Мороженое в семье Тимберлейков использовалось как средство от всех проблем.
— Нет… — сокрушенно покачала головой Оливия. Она подумала о том, что за последние сутки наверняка пополнела от мороженого минимум килограммов на пять, а все те утраты, которые она понесла за то же время, не восполнишь и тонной даже самого любимого мороженого: издательство погибло, ее сердце разбито, ее репутация высококлассного агента по связям с общественностью уничтожена.
— Да не переживай ты так, сестренка! Он же звонил, чтобы попросить прощения.
(На автоответчике было двадцать четыре сообщения от Клайда с просьбой как можно скорее перезвонить.)
— Нет, наверняка ему просто нужны его шмотки, — ответила Оливия, стараясь сразу задушить в зародыше ту робкую надежду, которую породили в ней слова брата. — Я ведь забрала и его чемодан из гостиницы, когда мы с Сандрой туда заезжали за моими вещами. Надо бы сжечь это барахло, да там половина из театрального реквизита, я обещала вернуть…

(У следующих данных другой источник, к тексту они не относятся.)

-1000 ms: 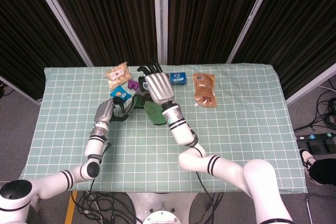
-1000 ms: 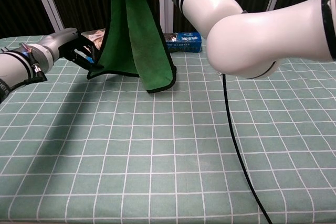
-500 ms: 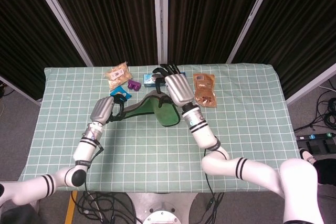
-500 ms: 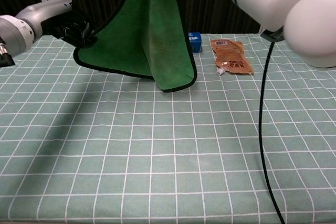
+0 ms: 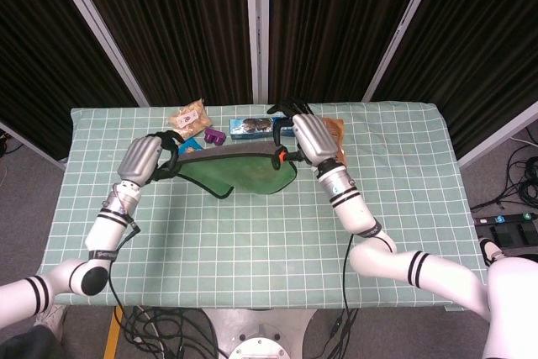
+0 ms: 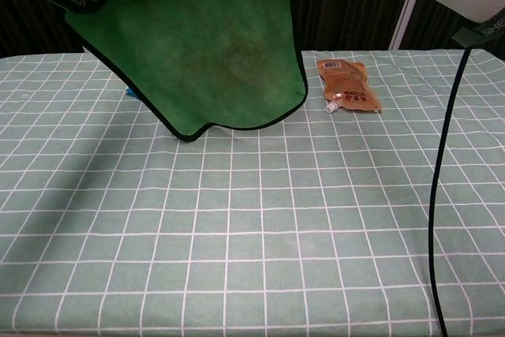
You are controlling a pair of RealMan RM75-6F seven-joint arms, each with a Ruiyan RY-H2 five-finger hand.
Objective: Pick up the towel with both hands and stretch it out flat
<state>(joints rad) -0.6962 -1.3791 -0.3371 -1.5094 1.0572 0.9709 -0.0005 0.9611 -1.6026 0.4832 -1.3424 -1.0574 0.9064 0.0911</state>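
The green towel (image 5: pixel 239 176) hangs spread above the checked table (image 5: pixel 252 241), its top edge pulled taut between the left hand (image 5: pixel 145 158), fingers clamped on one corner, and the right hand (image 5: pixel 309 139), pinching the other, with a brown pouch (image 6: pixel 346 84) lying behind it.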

При воспоминании об этой сцене у нее снова навернулись на глаза слезы. Сначала она вовсе не собиралась увозить вещи Клайда, но когда они вошли в номер, ей нестерпимо захотелось пройти в соседнюю комнату: а вдруг Клайд там? Надежда была безумная, но устоять перед искушением Оливия просто не могла. Поэтому она придумала — и для Сандры, и для себя самой — такой благовидный предлог: надо забрать вещи Клайда, ведь турне закончено, и сюда они больше не вернутся, а вещи взяты из костюмерной под ее, Оливии, ответственность.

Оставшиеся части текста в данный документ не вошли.